Cross-Dressing
Symbolism, Imagery, Allegory
Thor loses his hammer, which, as we've already mentioned, is kind of like a symbolic castration. (Ouch.) Then, to add insult to injury, he's forced to wear women's clothing. This forced cross-dressing might just be further feminization to echo the loss of his hammer (cough! phallus!). In other words, it might be the story's way of hammering its point home (pun intended): "Hey! Look! Thor's being symbolically castrated and feminized! Ha ha ha!"
Still, we suspect something else is going on here. Because once Thor is all dolled up in women's clothing and trying to act like a woman, he's really, really bad at it. In fact, if Thrym weren't quite so dumb, and Loki quite so crafty, Thor would never be able to pull it off. His "manly" characteristics, like his decidedly un-dainty appetite and his fiery eyes, would give him away in a heartbeat. He's so manly he could never really pass as a woman.
So, in a very strange paradox – in which a symbol means exactly the opposite of what you think it should – Thor's cross-dressing as a woman somehow just ends up proving his manliness.

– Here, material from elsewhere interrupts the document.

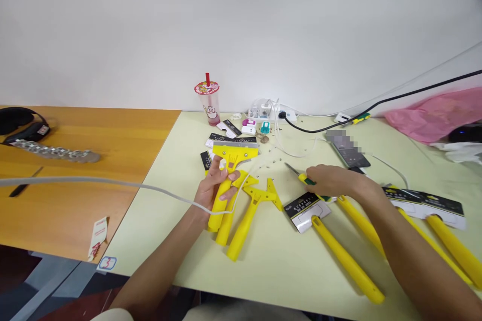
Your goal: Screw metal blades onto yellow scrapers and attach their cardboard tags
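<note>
My left hand (215, 184) is closed around the handle of a yellow scraper (235, 155), its wide metal blade edge pointing away from me. Below it, more yellow scrapers (246, 218) lie on the table, one with its head turned sideways. In my right hand (324, 179) is a screwdriver (303, 178) with a yellow and green handle, its metal shaft pointing left toward the scraper. My fingers cover part of that handle. Beneath the right hand lies a black and white packaging card (307, 210) on a yellow scraper handle (348, 261).
More carded scrapers (444, 208) lie at the right. A phone (348, 149), a power strip (259, 112) with cables and a drink cup (211, 105) stand farther back. Small screws are scattered mid-table. A white cable (165, 194) crosses in front of my left hand.
</note>
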`<move>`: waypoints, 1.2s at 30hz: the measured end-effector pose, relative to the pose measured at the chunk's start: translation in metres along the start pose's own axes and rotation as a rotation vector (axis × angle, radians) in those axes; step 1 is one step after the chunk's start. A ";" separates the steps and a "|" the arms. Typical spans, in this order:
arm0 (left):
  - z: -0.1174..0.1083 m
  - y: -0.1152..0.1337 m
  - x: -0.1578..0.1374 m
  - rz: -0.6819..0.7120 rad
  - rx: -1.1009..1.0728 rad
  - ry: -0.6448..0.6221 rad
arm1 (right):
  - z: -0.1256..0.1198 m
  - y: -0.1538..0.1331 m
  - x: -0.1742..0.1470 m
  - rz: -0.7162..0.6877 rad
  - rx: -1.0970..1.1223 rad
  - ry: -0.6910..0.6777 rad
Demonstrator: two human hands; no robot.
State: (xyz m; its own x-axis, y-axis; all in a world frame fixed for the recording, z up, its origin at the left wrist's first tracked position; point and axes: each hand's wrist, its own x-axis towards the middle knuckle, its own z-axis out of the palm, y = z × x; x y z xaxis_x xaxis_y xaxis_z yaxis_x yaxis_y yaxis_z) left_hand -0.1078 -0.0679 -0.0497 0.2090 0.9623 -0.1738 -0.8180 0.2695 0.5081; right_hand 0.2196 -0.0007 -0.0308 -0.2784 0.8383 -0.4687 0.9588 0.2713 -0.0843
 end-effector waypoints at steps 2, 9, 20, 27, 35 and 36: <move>-0.001 -0.002 0.001 -0.005 -0.004 0.000 | -0.010 0.002 -0.012 -0.002 0.034 -0.047; 0.000 -0.013 0.006 -0.095 0.016 0.072 | -0.047 -0.004 -0.070 -0.204 0.193 0.526; 0.004 -0.021 0.007 -0.167 0.067 0.118 | -0.053 -0.041 -0.087 -0.545 0.338 0.948; 0.002 -0.021 0.007 -0.156 0.066 0.110 | -0.048 -0.042 -0.088 -0.564 0.279 0.884; -0.002 -0.022 0.007 -0.140 0.076 0.092 | -0.044 -0.046 -0.084 -0.567 0.225 0.838; -0.002 -0.022 0.007 -0.140 0.078 0.089 | -0.044 -0.046 -0.083 -0.570 0.225 0.832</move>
State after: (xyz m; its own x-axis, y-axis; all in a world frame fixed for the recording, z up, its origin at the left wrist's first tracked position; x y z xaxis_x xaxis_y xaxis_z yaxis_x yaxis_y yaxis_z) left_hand -0.0895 -0.0676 -0.0641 0.2669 0.9090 -0.3202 -0.7393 0.4062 0.5371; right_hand 0.1962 -0.0622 0.0507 -0.5638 0.6980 0.4414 0.6365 0.7078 -0.3064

By using cross-dressing in this way, "The Theft of Thor's Hammer" is making it symbolize exactly the opposite of what modern cross-dressers do. When a person cross-dresses today, they're usually trying to make an argument about how "constructed" – how dependent on easily-changeable stuff like clothes, performance, and manners – male-ness and female-ness really are. But the ancient Norse didn't really agree with this argument.
Neither, it seems, did the ancient Greeks. When Achilles' mother forced him to dress as a girl to avoid being drafted in the Trojan War, he, like Thor, gave himself away with his manliness, in this case by being stoked about weaponry.

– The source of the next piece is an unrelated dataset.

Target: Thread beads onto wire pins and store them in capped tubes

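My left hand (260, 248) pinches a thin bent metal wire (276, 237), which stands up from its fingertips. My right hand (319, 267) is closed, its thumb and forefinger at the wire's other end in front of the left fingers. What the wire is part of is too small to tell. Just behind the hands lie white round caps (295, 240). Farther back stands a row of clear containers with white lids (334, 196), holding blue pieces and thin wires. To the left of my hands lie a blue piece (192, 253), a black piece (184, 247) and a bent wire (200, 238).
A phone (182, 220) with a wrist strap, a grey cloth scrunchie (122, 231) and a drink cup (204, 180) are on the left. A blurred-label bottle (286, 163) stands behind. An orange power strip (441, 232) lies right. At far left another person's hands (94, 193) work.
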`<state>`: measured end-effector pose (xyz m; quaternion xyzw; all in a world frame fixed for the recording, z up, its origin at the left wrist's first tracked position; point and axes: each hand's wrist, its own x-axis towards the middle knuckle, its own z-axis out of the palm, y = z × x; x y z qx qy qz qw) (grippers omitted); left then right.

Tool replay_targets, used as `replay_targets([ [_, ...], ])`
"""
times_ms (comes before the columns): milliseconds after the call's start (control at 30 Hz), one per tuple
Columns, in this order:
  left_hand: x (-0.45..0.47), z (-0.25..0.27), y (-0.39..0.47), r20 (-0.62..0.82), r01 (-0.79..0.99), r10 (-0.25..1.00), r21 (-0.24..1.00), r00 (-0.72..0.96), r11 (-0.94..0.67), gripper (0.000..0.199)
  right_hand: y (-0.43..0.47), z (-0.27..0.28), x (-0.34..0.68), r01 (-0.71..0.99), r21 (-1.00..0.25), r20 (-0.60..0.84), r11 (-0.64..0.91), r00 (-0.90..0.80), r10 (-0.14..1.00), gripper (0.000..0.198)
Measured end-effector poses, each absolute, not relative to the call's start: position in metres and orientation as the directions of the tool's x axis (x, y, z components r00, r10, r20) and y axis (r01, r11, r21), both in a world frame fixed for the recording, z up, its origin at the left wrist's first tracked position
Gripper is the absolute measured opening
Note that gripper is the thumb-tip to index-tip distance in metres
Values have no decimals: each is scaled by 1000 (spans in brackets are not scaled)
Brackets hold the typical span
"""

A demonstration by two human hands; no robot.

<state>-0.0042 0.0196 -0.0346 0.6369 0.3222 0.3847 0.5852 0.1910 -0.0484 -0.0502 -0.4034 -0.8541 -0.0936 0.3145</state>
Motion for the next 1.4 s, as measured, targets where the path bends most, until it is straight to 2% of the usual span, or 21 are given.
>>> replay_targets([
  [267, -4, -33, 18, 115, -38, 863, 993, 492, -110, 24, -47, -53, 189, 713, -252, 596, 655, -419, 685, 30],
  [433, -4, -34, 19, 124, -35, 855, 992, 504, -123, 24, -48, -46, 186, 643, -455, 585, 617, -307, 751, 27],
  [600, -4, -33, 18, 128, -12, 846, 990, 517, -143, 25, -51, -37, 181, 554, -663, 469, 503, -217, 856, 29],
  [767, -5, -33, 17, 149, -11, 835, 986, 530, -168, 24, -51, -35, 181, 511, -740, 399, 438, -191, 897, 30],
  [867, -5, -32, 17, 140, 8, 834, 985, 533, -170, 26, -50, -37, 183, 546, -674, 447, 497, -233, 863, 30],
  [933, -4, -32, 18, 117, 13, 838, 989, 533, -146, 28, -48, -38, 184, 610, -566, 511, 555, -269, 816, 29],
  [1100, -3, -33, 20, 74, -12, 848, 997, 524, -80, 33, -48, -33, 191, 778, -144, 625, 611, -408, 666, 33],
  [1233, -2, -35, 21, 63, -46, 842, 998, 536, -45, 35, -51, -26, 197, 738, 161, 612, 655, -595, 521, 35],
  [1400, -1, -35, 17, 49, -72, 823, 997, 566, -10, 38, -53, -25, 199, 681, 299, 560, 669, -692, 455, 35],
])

Cross-dressing in Shakespeare, however, is a little bit more complex, and is usually female-to-male cross-dressing, which opens up a whole different can of worms. For more examples of famous literary cross-dressers, check out our Learning Guides to Twelfth Night and As You Like It.

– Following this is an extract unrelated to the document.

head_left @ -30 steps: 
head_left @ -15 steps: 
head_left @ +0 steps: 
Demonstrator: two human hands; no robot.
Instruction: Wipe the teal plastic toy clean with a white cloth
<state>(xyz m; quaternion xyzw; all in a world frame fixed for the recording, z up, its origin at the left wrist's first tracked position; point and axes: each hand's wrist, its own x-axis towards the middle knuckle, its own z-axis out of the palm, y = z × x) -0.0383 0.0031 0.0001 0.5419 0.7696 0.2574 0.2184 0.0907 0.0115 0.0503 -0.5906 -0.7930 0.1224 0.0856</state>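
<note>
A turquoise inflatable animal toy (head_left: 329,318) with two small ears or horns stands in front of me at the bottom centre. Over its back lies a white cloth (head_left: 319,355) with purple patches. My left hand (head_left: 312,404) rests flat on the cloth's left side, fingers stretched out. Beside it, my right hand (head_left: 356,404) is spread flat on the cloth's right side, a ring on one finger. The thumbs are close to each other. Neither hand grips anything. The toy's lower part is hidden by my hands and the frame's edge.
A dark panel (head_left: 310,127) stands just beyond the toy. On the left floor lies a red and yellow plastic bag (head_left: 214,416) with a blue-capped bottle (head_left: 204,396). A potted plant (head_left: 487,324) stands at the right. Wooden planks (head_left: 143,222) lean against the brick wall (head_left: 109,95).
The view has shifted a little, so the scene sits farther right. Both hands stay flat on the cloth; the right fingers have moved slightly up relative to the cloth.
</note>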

If you want to get acquainted with some modern cross-dressers, you might want to rent Some Like It Hot (1959), Victor Victoria (1982), To Wong Foo, Thanks for Everything! Julie Newmar (1995), White Chicks (2004), or Rent (2005). The list goes on and on, and cross-dressing seems to mean something slightly different in each incarnation, which just goes to show you what a powerful and flexible symbol cross-dressing can be.